Task requirements:
The copy has to match the data exactly and leave out every picture.

Information shown:
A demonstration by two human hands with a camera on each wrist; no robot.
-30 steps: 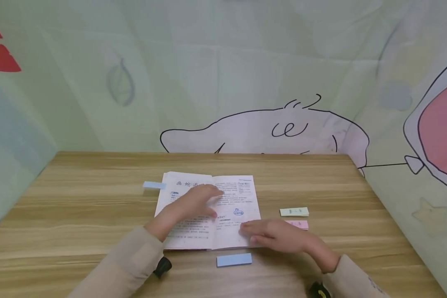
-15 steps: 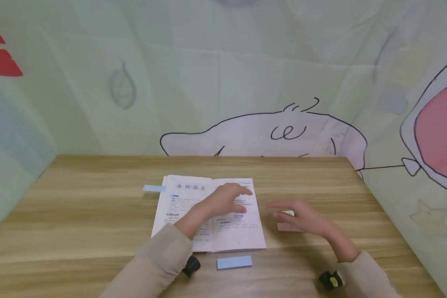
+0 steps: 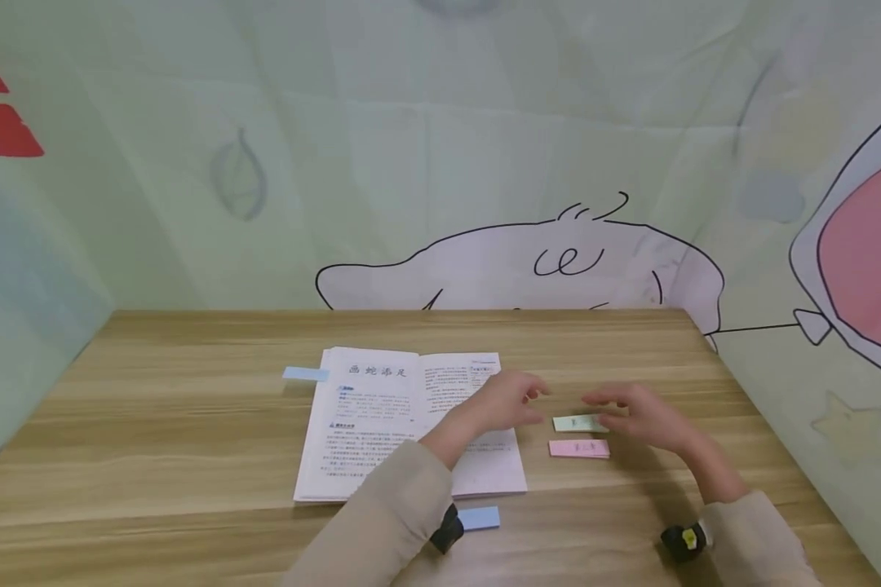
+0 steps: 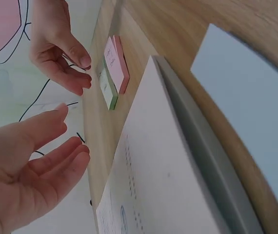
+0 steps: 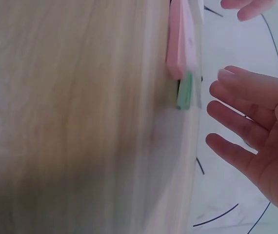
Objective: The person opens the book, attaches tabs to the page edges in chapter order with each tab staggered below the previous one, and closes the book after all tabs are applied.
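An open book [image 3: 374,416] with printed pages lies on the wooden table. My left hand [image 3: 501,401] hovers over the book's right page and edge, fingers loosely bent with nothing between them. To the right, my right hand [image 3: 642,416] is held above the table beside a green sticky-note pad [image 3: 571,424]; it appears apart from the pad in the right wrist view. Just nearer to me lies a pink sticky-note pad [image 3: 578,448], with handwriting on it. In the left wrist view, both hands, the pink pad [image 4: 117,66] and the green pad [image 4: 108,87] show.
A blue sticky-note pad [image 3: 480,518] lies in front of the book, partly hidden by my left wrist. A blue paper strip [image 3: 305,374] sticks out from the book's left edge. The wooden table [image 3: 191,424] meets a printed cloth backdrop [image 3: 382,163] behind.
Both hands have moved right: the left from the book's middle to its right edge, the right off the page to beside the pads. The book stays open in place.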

Solution to the exercise:
A demonstration by two human hands with a camera on each wrist; no robot.
-30 steps: 
-15 steps: 
+0 steps: 
+0 steps: 
+0 steps: 
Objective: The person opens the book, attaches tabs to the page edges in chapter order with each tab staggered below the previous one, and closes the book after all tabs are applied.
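An open book [image 3: 374,416] with printed pages lies on the wooden table. My left hand [image 3: 501,401] hovers over the book's right page and edge, fingers loosely bent with nothing between them. To the right, my right hand [image 3: 642,416] is held above the table beside a green sticky-note pad [image 3: 571,424]; it appears apart from the pad in the right wrist view. Just nearer to me lies a pink sticky-note pad [image 3: 578,448], with handwriting on it. In the left wrist view, both hands, the pink pad [image 4: 117,66] and the green pad [image 4: 108,87] show.
A blue sticky-note pad [image 3: 480,518] lies in front of the book, partly hidden by my left wrist. A blue paper strip [image 3: 305,374] sticks out from the book's left edge. The wooden table [image 3: 191,424] meets a printed cloth backdrop [image 3: 382,163] behind.
Both hands have moved right: the left from the book's middle to its right edge, the right off the page to beside the pads. The book stays open in place.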

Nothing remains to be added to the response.